Was so alles an gefährlichen Spielwaren und anderen Dingen auf ihn und seinen Nachwuchs wartet, kann der Verbraucher übrigens im Internet* nachlesen. Leider nur in Englisch. Aber Konsumenten- und Bürgernähe war leider noch nie eine besondere Stärke der EU-Politik. Allein für die Kalenderwoche 47 werden auf der Rapex-Seite 24 gefährliche Produkte gemeldet, davon elf, die in China produziert wurden.

Doch trotz aller reglementarischen und gesetzlichen Bestimmungen: Oft ist der Hersteller oder Importeur gar nicht zu ermitteln. Und damit auch nicht strafrechtlich zu belangen. Auch Prüfzeichen sind nicht unbedingt eine Garantie, wie die Berliner Warentester feststellen mussten.
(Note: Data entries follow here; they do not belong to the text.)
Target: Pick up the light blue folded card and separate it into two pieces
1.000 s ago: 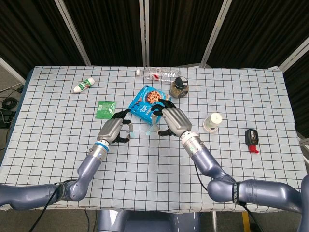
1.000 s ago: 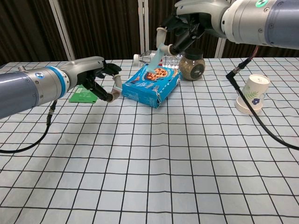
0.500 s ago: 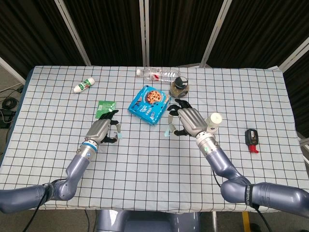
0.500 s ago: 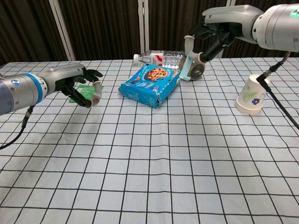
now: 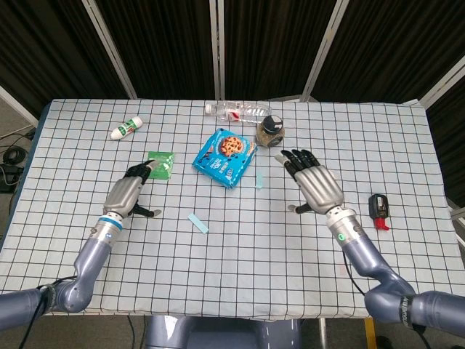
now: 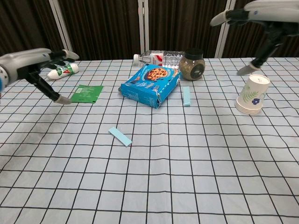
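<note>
Light blue card lies in two separate strips on the checked desk (image 5: 218, 291): one piece (image 5: 197, 222) sits low and left of centre, the other piece (image 5: 259, 180) just right of the blue cookie box (image 5: 224, 157) at mid-frame. Neither touches any fingers. At centre left the left hand (image 5: 125, 195) hovers with fingers loosely apart, holding nothing, well left of the lower strip. At centre right the right hand (image 5: 317, 187) is spread flat and empty, right of the upper strip. A green packet (image 5: 159, 163) lies by the left hand.
</note>
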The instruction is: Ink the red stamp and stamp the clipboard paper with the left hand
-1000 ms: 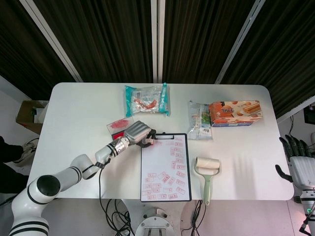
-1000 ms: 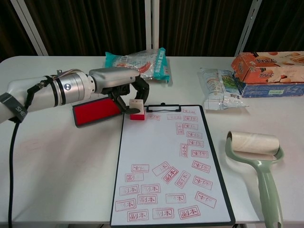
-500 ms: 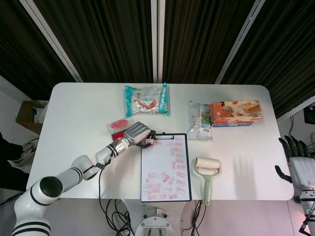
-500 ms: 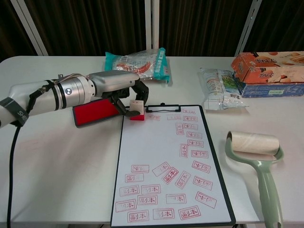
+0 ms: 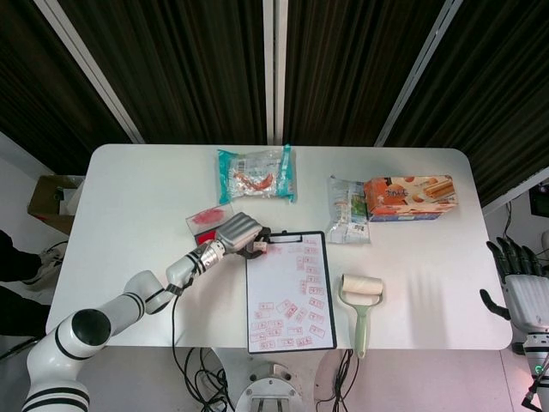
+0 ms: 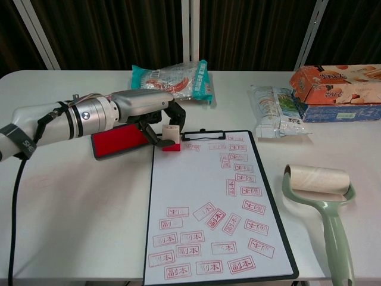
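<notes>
One left hand (image 6: pixel 149 110) grips the red stamp (image 6: pixel 171 137) on the clipboard paper (image 6: pixel 196 196).

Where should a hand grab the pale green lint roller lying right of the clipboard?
Grip the pale green lint roller by its long handle, coming from above: it lies flat, handle towards the table's near edge, and the paper roll is probably sticky.

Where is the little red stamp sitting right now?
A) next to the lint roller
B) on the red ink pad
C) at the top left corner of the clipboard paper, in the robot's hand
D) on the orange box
C: the chest view shows the stamp pressed on the top left corner of the clipboard paper, held by the left hand, with the ink pad just beside it.
</notes>
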Controlling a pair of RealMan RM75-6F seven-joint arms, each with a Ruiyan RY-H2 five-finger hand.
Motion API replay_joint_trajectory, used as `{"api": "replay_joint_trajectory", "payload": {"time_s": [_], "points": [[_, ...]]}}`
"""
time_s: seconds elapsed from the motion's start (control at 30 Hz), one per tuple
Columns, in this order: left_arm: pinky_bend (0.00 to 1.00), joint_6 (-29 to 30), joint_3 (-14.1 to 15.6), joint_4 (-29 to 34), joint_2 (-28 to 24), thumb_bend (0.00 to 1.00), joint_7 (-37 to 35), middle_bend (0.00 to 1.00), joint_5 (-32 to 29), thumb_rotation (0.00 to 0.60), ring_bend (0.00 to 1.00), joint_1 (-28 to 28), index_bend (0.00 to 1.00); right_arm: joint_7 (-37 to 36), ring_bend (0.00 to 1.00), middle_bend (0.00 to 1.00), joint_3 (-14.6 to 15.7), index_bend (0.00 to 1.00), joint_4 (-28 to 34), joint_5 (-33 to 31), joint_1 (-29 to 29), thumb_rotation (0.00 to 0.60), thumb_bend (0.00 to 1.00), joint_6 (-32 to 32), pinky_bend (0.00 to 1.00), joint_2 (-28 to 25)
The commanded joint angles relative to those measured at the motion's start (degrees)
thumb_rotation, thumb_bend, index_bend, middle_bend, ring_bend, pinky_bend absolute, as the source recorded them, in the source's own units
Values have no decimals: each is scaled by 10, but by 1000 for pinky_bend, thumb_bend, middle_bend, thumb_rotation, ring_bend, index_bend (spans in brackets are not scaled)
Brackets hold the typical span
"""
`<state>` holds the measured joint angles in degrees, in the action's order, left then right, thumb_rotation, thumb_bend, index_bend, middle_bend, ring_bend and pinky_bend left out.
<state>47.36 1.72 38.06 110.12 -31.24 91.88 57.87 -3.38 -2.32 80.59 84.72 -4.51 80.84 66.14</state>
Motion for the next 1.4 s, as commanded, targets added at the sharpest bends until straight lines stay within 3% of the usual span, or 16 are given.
{"api": "replay_joint_trajectory", "payload": {"time_s": [0.03, 0.27, 0.53, 0.63, 0.77, 0.9, 1.07, 1.4], "points": [[1000, 7, -3, 2, 0, 477, -1, 701, -1, 600, 1000, -1, 694, -1, 0, 0, 0, 0, 0, 1, 1, 600, 226, 2, 0, 0], [1000, 27, -25, 71, -46, 476, -18, 701, -13, 600, 1000, 0, 691, -7, 0, 0, 0, 0, -5, 0, 1, 600, 227, 2, 0, 2], [1000, 58, -54, 274, -174, 473, 19, 701, -51, 600, 1000, -32, 689, -11, 0, 0, 1, 0, -12, 6, -3, 600, 226, -3, 0, 9], [1000, 73, -50, 344, -222, 469, 57, 700, -66, 600, 1000, -59, 687, -13, 0, 0, 1, 0, -11, 8, -3, 600, 227, 0, 0, 8], [1000, 96, -19, 403, -267, 451, 117, 696, -73, 600, 1000, -103, 681, -15, 0, 0, -2, 0, -9, 8, -4, 600, 227, 4, 0, 4], [1000, 150, 19, 408, -278, 441, 169, 694, -56, 600, 1000, -161, 678, -18, 0, 0, -5, 0, -7, 7, -5, 600, 227, 6, 0, 1], [1000, 194, 53, 375, -267, 441, 168, 693, -35, 600, 1000, -214, 678, -17, 0, 0, -4, 0, -9, 4, -4, 600, 227, 3, 0, 2], [1000, 180, 60, 309, -228, 442, 123, 691, -24, 600, 1000, -241, 675, -5, 0, 0, -4, 0, 8, 11, -2, 600, 227, 16, 0, -5]]}}
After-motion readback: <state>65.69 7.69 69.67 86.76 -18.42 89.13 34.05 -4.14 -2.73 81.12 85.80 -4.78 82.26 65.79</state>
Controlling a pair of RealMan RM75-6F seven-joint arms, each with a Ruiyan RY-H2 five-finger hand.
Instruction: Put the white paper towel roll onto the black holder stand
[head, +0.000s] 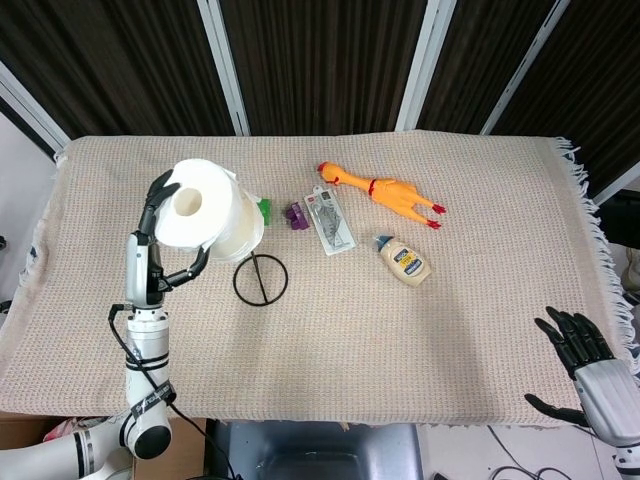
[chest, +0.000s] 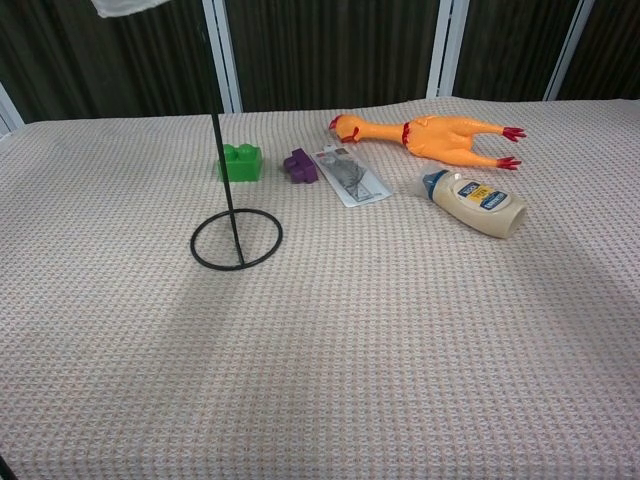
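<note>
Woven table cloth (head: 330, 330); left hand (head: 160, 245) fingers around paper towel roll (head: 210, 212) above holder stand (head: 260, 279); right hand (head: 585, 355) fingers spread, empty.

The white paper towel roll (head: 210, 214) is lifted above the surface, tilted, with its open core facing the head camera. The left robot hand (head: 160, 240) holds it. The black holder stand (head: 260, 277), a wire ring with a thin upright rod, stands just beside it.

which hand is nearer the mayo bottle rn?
Right. The right hand is open at the table's near right corner; the left hand holds the paper towel roll, far left of the mayo bottle.
</note>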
Auch unter teuren Marken gibt es immer wieder Ausrutscher, so die Schlussfolgerung der Tester. Aber generell stehen bekannte Marken für Qualität.

Wenn es um ein unersetzliches Gut wie die Gesundheit der Kleinsten geht, ist Geiz sicherlich ein schlechter Ratgeber.

Billiges Spielzeug macht keine Freude, nicht den eigenen Kindern und ganz sicher nicht den Menschen – darunter leider allzu oft auch Kinder –, die es am anderen Ende der Welt produzieren müssen. Zu Löhnen und unter Arbeitsbedingungen, die wir uns hier nur schwer vorstellen können. Auch daran sollten wir denken, wenn wir in diesen Tagen auf Schnäppchenjagd gehen.